GCC 4.9 Will Soon Be The Default In Debian, Ubuntu 14.10

Written by Michael Larabel in Debian on 13 May 2014 at 09:45 AM EDT. 2 Comments
DEBIAN
GCC 4.9, which was officially released in late April, brings many improvements to the de facto standard Linux compiler stack. Debian and Ubuntu developers are now working on landing this annually-updated compiler stack for their Linux distributions.

The defaults are already pointing to the GCC 4.9 components for GDC, GCC Go, GCC Java, and Gnat (Aada) front-ends on all architectures while the GCC 4.9 default for C, C++, Objective-C, and Objective-C++ front-end handling is a few weeks out.
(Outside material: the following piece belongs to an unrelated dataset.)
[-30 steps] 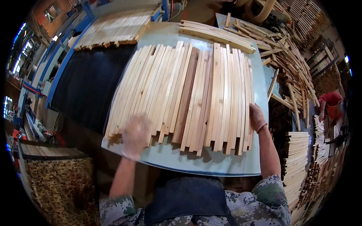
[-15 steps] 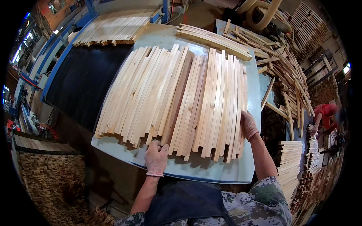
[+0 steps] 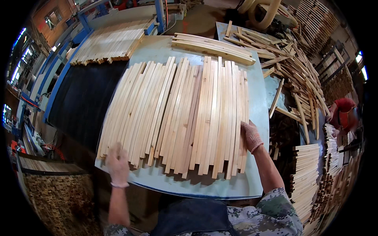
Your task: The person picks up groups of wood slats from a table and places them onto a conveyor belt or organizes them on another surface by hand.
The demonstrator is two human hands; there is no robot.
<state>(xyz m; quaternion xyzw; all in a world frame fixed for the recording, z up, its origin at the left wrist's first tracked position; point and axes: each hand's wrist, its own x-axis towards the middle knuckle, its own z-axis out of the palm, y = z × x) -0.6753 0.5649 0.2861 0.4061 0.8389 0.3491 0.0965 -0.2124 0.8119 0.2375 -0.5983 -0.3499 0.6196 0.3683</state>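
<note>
A wide row of pale wooden strips (image 3: 130, 106) lies side by side on a light blue-grey tabletop (image 3: 256, 173), their near ends uneven. One reddish-brown strip (image 3: 193, 118) runs through the row, and a dark narrow gap splits it left of the middle. My left hand (image 3: 117, 165), in a pale knit glove, is at the near left ends of the strips; motion smears its fingers. Against the outermost strip on the right side rests my gloved right hand (image 3: 252, 137), its fingers stretched along the edge and not wrapped round anything.
A black conveyor belt (image 3: 86, 94) adjoins the table on the left, with more strips (image 3: 114, 39) at its far end. Several thicker strips (image 3: 212, 49) lie across the table's back. Loose offcuts (image 3: 291, 63) are heaped right. A person in red (image 3: 343, 114) works at far right.
My left hand has moved left, away from the middle of the near ends. The right part of the row has closed up, and my right hand stays at its side. The view has shifted.
</note>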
The Fortran support is also in the process of moving to GCC 4.9. When these changes land within the Debian archive, they'll be picked up within Ubuntu Linux, well in time for Ubuntu 14.10.

Matthias Klose has been leading when it comes to preparing the GCC 4.9 support for the Debian/Ubuntu world. Overall, the GCC 4.9 supp;ort is looking good with few issues to resolve. GCC 4.9 is expected to become the default compiler for the C/C++ languages by the end of May or start of June.

More details on preparing GCC 4.9 for Debian and Ubuntu 14.10 can be found via this mailing list post.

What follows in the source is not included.